I also tried doing this in a comprehension:

e = [@expression(model, e0 + sum(c[tt] - d[tt] for tt=1:t)) for t=2:T]
e = vcat(@expression(model, 1*e0), e)

This took 16 seconds. If I recall correctly, Gurobi is able to remove linearly dependent constraints (i.e. perform it’s presolve phase) in less than a second, so at least for this problem there seems to be no point in doing this.

1 Like
7

My mistake!

It seems you want:

using JuMP
T = 8769
model = Model()
@variable(model, c[1:T] >= 0)
@variable(model, d[1:T] >= 0)
@variable(model, e0 >= 0)
@expression(model, e[t=0:T], 1.0 * e0)
for t = 1:T
    e[t] = @expression(model, e[t - 1] + c[t] - d[t])
end

The issue was likely the definition of AxisArray wasn’t type stable.

8

Thank you, but my issue / question still remains - how should I decide when to use expressions instead of variables? If I use expressions I would think that I help the solver by explicitly telling it “these are dependent variables”, but as we’ve seen this is quite computationally expensive. It makes no sense to make an expression which takes 16 seconds to compute when the actual optimisation can be solved by Gurobi in less than 1 second.

I’m also starting to realise a similar issue. I use expressions quite often in my model since this makes for nicer code. However, it appears that this increases my computation time by quite a bit, so I should probably stop doing that. That’s quite annoying though!

9

I’m also a bit annoyed because my colleagues told me that JuMP was supposedly faster than GAMS because you pass “better” matrices to the solvers. This doesn’t seem to be true as far as I can tell, and trying to be smart about the matrices I pass to my solver actually makes things worse as we’ve seen here.

Admittedly I don’t know where my colleagues got this information - I don’t think they or I understood what “better” meant. I also don’t want to sound ungrateful - I really like JuMP and Julia and I really dislike GAMS. Nonetheless I feel like there must be room for improvement here.

10

Deciding to use variables or expressions is probably problem-specific. MILP solvers have very good pre-solves that can substitute out variables.

Did you try my code? It takes 6 seconds for me, not 16. It’s not super surprising that this takes a while.
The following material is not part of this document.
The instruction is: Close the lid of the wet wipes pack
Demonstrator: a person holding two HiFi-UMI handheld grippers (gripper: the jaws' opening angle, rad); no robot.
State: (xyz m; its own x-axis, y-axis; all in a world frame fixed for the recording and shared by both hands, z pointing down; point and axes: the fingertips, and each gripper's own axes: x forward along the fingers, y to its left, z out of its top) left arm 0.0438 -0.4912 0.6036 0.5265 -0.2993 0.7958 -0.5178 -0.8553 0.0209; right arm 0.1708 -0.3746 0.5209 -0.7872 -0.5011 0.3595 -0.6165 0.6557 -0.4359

You’re doing an N^2 operation, creasing 8769 expressions, with up to 2 * 8769 terms! By my count, we’re creating 76.9 million non-zero terms.

JuMP is not faster than GAMS. In some cases, it is on-par. In other cases, it will be a little slower. Yes, there is room for improvement. Performance has been slipping recently with the transition to MathOptInterface. We’re aware of the issues.

1 Like
11

Thanks for the answer, this has cleared things up for me.

This is possibly because I have quite an old laptop, or possibly I misread the terminal output.